Saturday, March 6, 2021

Food in the Black Community: Weapon, Tool, Elixir

 My parents always said this: food is a powerful weapon. Historically, it was a reward, a tool of obedience for Black people in this country. Soul food comes out of this tradition. Same is true for Native Americans and how food was used to subjugate them. To this day, it's why many sociologists and say Black Americans and Native Americans have disproportionate levels of diabetes, heart disease, and cancer. Food is one of the unspoken tools of racism and oppression. If Maslow and Marx got together to design a pyramid of weapons used against enslaved communities it would be 1. literacy 2. food 3. guns 4. alcohol/drugs 5. religion 6. disease 7. property/capital. America's Black community has pretty much only dealt with literacy and maybe religion (a bit). Everything else is still weaponized and food is the biggest weapon.

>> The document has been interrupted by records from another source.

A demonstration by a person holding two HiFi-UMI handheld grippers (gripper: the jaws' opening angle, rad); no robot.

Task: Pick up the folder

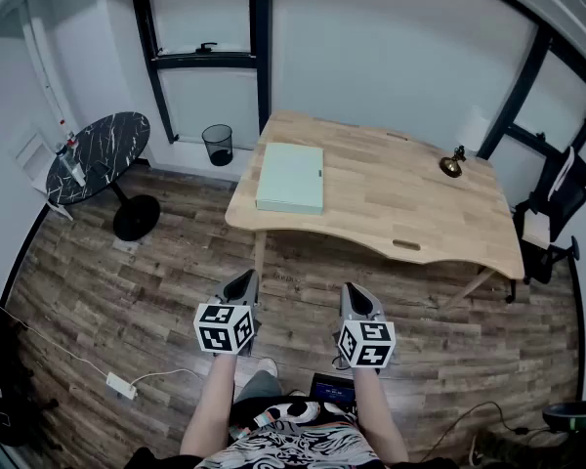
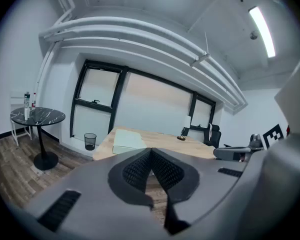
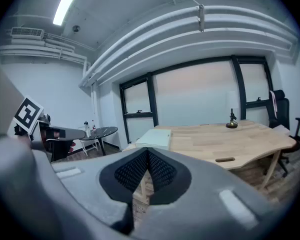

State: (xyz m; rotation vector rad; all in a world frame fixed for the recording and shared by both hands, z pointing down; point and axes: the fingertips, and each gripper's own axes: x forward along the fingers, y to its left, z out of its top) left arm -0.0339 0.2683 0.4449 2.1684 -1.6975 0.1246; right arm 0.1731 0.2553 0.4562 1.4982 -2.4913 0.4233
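Note:
A pale green folder (image 1: 291,177) lies flat on the left part of a wooden table (image 1: 400,203). It also shows in the left gripper view as the folder (image 2: 127,139) and in the right gripper view as the folder (image 3: 155,138). My left gripper (image 1: 241,288) and right gripper (image 1: 359,300) hang side by side over the floor, well short of the table's front edge. Both are shut with nothing between the jaws; the same shows for the left gripper (image 2: 150,160) and the right gripper (image 3: 148,162) in their own views.
A small brass figure (image 1: 453,163) stands at the table's far right. A round black marble table (image 1: 98,156) with bottles is at the left, a wire waste bin (image 1: 218,145) by the window. An office chair (image 1: 557,208) sits right; a power strip (image 1: 121,387) and cables lie on the floor.

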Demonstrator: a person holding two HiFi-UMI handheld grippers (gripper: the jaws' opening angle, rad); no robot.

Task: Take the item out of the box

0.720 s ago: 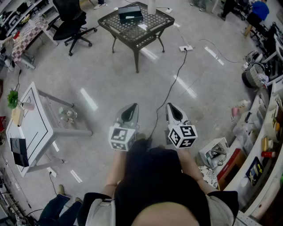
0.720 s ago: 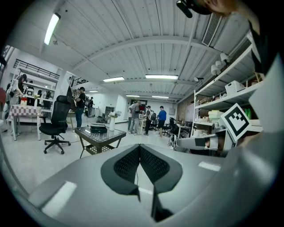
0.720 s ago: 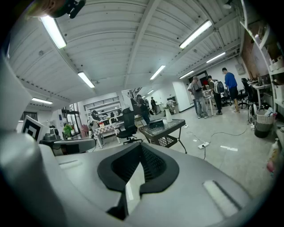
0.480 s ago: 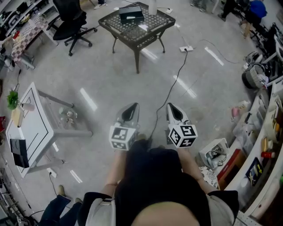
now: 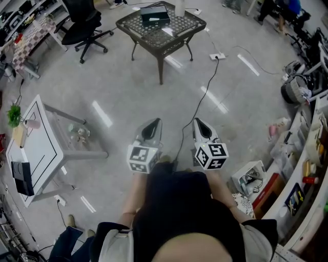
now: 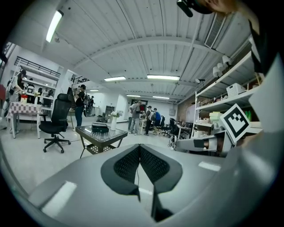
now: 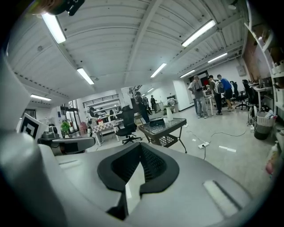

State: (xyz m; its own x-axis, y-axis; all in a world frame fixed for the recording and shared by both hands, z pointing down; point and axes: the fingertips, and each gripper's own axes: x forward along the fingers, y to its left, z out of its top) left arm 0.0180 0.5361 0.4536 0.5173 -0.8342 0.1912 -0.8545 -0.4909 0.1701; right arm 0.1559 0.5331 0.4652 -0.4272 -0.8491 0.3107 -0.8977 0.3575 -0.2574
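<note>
At the left edge of the head view stood a white table point(image 5: 38, 138), and in the upper left a black office chair point(image 5: 82, 25). You held the left gripper point(image 5: 155, 122) in front of your body, low in the middle of the frame. Its jaws were closed tip against tip, with nothing between them. At the top centre, well apart from both grippers, the black box point(image 5: 155, 15) lay on the dark lattice table point(image 5: 177, 33), beside a white bottle point(image 5: 179, 7). The box looked untouched, and the item inside did not show. You held the right gripper point(image 5: 198, 122) just beside the left one, also closed and empty. I judge the task as not yet begun: you had to reach the table, open the box and lift the item out.
</note>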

Black communities not only have the most food deserts, they tend to have the most unhealthy, toxic, disease-causing foods. And then the worst healthcare as a follow up. Black communities have the least access to capital to build shops in their neighborhoods, which often leads them to be at the mercy of second-rate bodega groceries, fast food merchants, liquor stores, and high-sodium Chinese restaurants where things are fried hard and smothered in salt. These venues are mostly owned by outsiders and backed by white banks. 

 Unsurprisingly, the cleanest and healthiest Black food in Brooklyn tends to be Jamaican and Caribbean restaurants. Black people born in other countries (especially the Caribbean) are, at least, conscious of offering healthy alternatives on the menu. They are also more likely to own their own businesses and connected food to their spirituality and culture...so they make more conscious choices. 

It is possible for us to turns this generational curse around. It is possible for what was once used as a weapon to become an elixir, a tonic, medicine for the body. It may not be as radical as going full vegan...although that wouldn't be bad. It may be just making conscious choice of reducing harm and being more conscious.

Personally, food has been one of my biggest struggles. I'm now in my 40s. Yes, I'm officially middle-aged although it feels so weird to say that. My food habits have shifted. I can't imagine pizza as an actual meal any more. I know how my body would react. Soda? Gone. Candy? Just no. Never. There's no reason for me to eat candy. Since the start of 2020, I took processed sugar out of my diet. It's now been a year and a few months. I don't miss it...much. Occasionally I see gooey cookie on Goldbelly and my tastebuds have euphoric recall. But for the most part there is fruit and sugar free substitutes. I try not to have too much of the substitutes but they serve as fail-safe plans if I start slipping. Reading the back of labels is now mandatory.